蘇果知道他誤會,忙道:「是真的,我說請你飯後來這兒說話,本來想說的就是這件事。你不信可以去調查,真阿樂媽有沒有水平寫文章做翻譯。我相信你自己也在懷疑了,所以本來就想今天衝你攤牌,你相信我。」

陳樨肅然道:「蘇果,我確實有懷疑,可是我願意選擇相信你。你現在說的話反而是畫蛇添足。我只相信,孩子是最本能,最敏感的,不會連媽媽都錯認,你沒看見我與阿樂本來素不相識,可是不出一天就相處融洽了嗎?那是血緣,是一種最直接的反應。蘇果,你若有難言之隱,我不會追問,可是你不應該說這種無聊話,當我是什麼人了。」

蘇果無言以對,陳樨的推理一點沒錯,他只是沒想到世上還有狐狸精這麼一個物種。可是相知時短,又不便告訴他真相,所以只有不接腔,沉默了會兒,道:「我給你去炒個蛋炒飯。」

陳樨自己激動,卻見蘇果一派雲淡風清,氣急,一把抓住蘇果的肩膀,細細看了,果然,蘇果臉上連一絲歉意或者驚慌都沒有,似乎撒謊是理所當然,也或者根本就沒必要重視他,一時一股濁氣湧上心頭。他一向心高氣傲,精明過人,可對著蘇果已經一而再、再而三地遷就,只求她喜歡,可是結果呢?定定地看了蘇果半天,很希望蘇果說一句話,哪怕只是三個字,「對不起」,可沒有。非常洩氣,毫不猶豫指出:「蘇果,你心裡有別的男人。」

蘇果聞言反感,淡淡道:「相對他和我的關係而言,你才是別的男人。
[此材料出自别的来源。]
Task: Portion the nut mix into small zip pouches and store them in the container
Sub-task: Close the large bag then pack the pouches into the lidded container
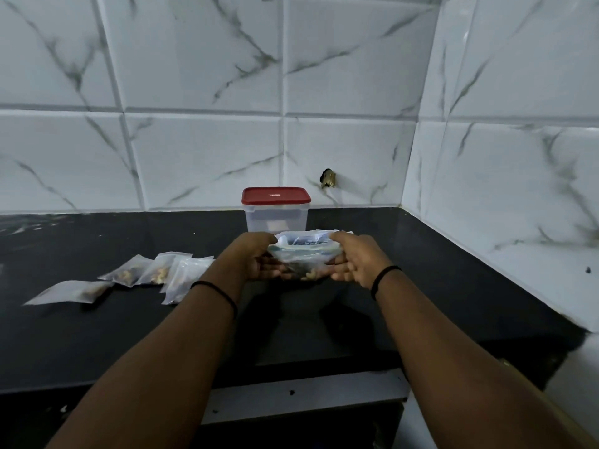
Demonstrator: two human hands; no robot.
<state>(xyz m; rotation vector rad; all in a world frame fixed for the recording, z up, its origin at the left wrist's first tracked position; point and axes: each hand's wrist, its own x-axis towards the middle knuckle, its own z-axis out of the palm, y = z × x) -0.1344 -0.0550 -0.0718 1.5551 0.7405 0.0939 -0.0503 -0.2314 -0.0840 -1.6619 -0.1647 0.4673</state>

」

原來還真是自作多情。陳樨再沒說別的,轉身就走。

蘇果看著他離開,心裡雖然不願意惹惱他,可又沒有辦法留住他,總不能硬著頭皮接受他的好感吧?這樣也好,省得每次帶阿樂見他的時候總得小心翼翼地躲開他熾熱的眼光。